18)  Adds the manually downloaded jar to the maven local (install:install-file) and remote  (deploy:deploy-file) repository respectively with the specified groupId and artifactId.
mvn install:install-file -Dfile=rally-rest-api-1.0.6.jar -DgroupId=rally-rest-api -DartifactId=rally-rest-api -Dversion=1.0.6 -Dpackaging=jar

mvn deploy:deploy-file -Dfile=rally-rest-api-1.0.6.jar -DgroupId=com.rallydev -DartifactId=rally-rest-api -Dversion=1.0.6 -Dpackaging=jar -Durl=

19)  Deletes or purges the specified maven groupId from the local repository. If no manualInclude is specified then deletes all the contents of the repository. This helps to remove the old dependencies loaded in local repository which may not be present in the central repository avoiding build related issues.
mvn org.apache.maven.plugins:maven-dependency-plugin:2.6:purge-local-repository -DmanualInclude=org.springframework

20)  Maven release-plugin is used to release the project and increment the development version. It performs the project release operation in three steps, prepare, release and clean.
  The release:prepare step removes all the SNAPSHOT versions from the POMs by default, run the tests, commit the POMs, tag the release version, increments the SNAPSHOT pom version and commits the modified POM's. It provides many options to specify release version details. The 'releaseVersion' and 'developmentVersion' parameters can be used to determine the release and development version respectively. Otherwise the user will be prompted for these values. The 'ignoreSnapshots' option avoids removing all the SNAPSHOT versions. Also specifying 'updateDependencies' prevents from updating the dependencies version to the next development version. The 'pushChanges' parameter is implemented for Git and determines whether the changes should be pushed to the remote repository. The 'scmCommentPrefix' is used to add a customized message/comment while pushing the changes.
  The release:perform step checks out from an SCM url and creates the build using deploy maven goal. In case required to rollback, the release:rollback step can be executed if clean release is not executed.
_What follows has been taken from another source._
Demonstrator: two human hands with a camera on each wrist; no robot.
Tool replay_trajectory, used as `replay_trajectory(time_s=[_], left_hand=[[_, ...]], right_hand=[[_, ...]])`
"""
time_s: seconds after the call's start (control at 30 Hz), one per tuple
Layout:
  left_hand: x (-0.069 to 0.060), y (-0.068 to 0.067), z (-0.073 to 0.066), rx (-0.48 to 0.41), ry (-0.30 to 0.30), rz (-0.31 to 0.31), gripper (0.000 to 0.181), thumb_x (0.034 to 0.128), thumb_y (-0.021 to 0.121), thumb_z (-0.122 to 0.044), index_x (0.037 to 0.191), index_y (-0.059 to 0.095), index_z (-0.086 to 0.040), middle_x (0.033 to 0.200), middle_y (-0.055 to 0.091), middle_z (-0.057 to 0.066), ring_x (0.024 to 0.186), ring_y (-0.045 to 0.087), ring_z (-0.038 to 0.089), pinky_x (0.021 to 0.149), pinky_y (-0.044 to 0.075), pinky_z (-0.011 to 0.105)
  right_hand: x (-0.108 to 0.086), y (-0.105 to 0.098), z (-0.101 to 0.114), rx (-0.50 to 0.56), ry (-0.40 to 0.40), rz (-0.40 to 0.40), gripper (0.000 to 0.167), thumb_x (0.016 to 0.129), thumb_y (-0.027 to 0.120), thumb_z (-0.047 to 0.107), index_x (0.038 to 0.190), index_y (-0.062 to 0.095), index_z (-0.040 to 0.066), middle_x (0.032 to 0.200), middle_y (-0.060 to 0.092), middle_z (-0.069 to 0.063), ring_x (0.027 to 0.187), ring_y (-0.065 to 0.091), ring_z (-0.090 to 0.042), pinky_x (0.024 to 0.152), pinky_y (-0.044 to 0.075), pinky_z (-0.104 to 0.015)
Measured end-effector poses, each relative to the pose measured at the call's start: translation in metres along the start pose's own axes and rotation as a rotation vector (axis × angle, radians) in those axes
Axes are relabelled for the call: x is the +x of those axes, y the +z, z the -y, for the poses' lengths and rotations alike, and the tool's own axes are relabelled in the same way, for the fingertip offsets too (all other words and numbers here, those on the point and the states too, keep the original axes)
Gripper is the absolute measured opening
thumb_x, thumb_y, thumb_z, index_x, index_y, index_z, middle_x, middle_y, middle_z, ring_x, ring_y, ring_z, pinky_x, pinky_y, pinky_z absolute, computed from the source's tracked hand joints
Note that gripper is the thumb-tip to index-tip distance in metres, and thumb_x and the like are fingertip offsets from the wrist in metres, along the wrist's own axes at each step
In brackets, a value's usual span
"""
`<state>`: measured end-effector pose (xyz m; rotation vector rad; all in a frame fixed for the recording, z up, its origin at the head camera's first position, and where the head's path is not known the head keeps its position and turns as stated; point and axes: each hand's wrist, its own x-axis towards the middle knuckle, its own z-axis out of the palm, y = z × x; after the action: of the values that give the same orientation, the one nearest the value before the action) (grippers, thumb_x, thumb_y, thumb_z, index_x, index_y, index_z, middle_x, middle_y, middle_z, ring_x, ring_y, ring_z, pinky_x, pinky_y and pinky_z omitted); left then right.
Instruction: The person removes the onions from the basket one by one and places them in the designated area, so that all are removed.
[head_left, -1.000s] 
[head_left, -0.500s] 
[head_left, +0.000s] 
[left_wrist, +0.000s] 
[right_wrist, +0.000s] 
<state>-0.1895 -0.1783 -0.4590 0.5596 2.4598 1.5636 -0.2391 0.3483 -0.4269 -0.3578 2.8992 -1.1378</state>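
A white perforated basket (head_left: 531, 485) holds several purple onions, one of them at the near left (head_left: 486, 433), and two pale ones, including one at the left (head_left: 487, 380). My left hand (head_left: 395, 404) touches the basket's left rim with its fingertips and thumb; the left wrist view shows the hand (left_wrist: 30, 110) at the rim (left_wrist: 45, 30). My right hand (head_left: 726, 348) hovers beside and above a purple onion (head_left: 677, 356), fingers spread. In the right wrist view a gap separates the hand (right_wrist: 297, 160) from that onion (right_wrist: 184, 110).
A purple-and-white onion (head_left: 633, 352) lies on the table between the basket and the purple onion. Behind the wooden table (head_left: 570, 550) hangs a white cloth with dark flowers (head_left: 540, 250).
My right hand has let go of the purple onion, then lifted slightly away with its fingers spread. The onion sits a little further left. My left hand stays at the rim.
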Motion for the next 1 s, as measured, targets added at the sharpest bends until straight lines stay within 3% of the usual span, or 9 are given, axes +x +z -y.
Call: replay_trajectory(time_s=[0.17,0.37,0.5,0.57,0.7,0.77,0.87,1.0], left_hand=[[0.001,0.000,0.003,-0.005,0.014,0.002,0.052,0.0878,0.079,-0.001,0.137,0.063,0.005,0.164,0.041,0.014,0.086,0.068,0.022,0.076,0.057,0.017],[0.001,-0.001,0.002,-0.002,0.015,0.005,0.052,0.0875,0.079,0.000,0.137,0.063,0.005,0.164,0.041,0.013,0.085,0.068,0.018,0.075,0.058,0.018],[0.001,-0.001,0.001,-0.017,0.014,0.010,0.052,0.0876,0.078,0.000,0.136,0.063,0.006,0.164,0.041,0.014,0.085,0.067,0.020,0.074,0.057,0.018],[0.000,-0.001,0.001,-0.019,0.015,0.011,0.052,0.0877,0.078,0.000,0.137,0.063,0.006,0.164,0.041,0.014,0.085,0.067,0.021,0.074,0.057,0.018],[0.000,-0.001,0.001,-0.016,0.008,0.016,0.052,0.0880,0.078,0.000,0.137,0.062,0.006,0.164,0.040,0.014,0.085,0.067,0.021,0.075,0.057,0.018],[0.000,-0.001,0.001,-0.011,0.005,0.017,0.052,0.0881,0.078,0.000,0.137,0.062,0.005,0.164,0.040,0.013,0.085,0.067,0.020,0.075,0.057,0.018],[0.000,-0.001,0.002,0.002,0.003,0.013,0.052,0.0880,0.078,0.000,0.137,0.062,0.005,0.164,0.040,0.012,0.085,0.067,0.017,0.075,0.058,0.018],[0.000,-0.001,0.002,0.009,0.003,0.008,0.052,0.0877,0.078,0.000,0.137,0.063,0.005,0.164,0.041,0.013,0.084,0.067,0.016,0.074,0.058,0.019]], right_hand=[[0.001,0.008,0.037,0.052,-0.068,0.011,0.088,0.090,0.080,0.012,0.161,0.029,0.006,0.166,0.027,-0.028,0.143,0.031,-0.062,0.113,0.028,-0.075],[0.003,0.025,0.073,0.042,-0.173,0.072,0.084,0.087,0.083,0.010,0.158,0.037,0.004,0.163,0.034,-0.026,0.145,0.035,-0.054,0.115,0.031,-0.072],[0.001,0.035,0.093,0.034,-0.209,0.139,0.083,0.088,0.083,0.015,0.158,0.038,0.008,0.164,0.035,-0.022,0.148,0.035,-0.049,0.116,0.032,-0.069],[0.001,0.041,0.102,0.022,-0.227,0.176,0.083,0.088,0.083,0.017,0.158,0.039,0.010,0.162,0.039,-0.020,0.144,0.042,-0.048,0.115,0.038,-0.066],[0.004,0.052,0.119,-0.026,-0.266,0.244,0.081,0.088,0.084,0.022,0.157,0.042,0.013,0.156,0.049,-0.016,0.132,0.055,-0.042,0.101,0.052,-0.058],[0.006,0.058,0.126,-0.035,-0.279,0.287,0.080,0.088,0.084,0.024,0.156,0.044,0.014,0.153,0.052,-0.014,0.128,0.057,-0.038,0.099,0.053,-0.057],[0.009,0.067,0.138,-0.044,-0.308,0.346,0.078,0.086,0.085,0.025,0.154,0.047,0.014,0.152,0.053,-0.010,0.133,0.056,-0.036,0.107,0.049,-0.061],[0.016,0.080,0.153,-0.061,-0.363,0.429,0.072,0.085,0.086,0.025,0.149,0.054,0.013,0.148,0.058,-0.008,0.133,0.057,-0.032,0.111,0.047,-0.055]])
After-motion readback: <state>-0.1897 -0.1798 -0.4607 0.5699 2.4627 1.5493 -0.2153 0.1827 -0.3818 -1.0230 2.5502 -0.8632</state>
It reverts all the POM changes and removes the release tag from the SCM.  Finally the release:clean step deletes the release descriptor and all the backup POM files.

mvn release:prepare -DreleaseVersion=1.0 -DdevelopmentVersion=1.1-SNAPSHOT -DignoreSnapshots -DupdateDependencies=false
mvn release:perform
mvn release:clean

In case we don't want to push the release plugin changes to the source control, the pushChanges parameter can be passed as false.
mvn release:prepare -DpushChanges=false

21)  Increase the number of concurrent download threads in order to download maven dependencies, thus speeding up the build process especially when building for the first time.
mvn -Dmaven.artifact.threads=4

22)  Managing Failures: Maven proposes three different ways for managing failures in reactor builds; fail-fast (default), fail-at-end and fail-never.
  1. Fail Fast policy stops the reactor build after the first failing module or project. Despite used by default, it can be enabled using: --fail-fast or -ff parameter.
  2. Fail At End policy fails the build afterward and allows all non-impacted builds to continue. To enable this policy, use the --fail-at-end or -fae parameter. This option avoid issue propagation and the global build is also considered as failed.
  3. Fail Never policy never fails the build, regardless of the project result. All the failures are ignore, the build just continues. It can be enabled by using --fail-never or -fn parameter.
mvn clean install --fail-at-end
mvn clean install --fail-never

23)  Maven help plugin enables to describe the goals i.e. the attributes of the specified plugin or Mojo.
mvn help:describe -Dplugin=pluginname

24)  Compile the project and execute the specified main class using the '-exec.mainClass' parameter.
mvn compile exec:java

25)  Maven dependency plugin copies the dependencies from the repository to a defined location (by default the application target directory).
mvn dependency:copy-dependencies

26)  Download (resolve) the source code and java docs for each of the dependencies in the pom file.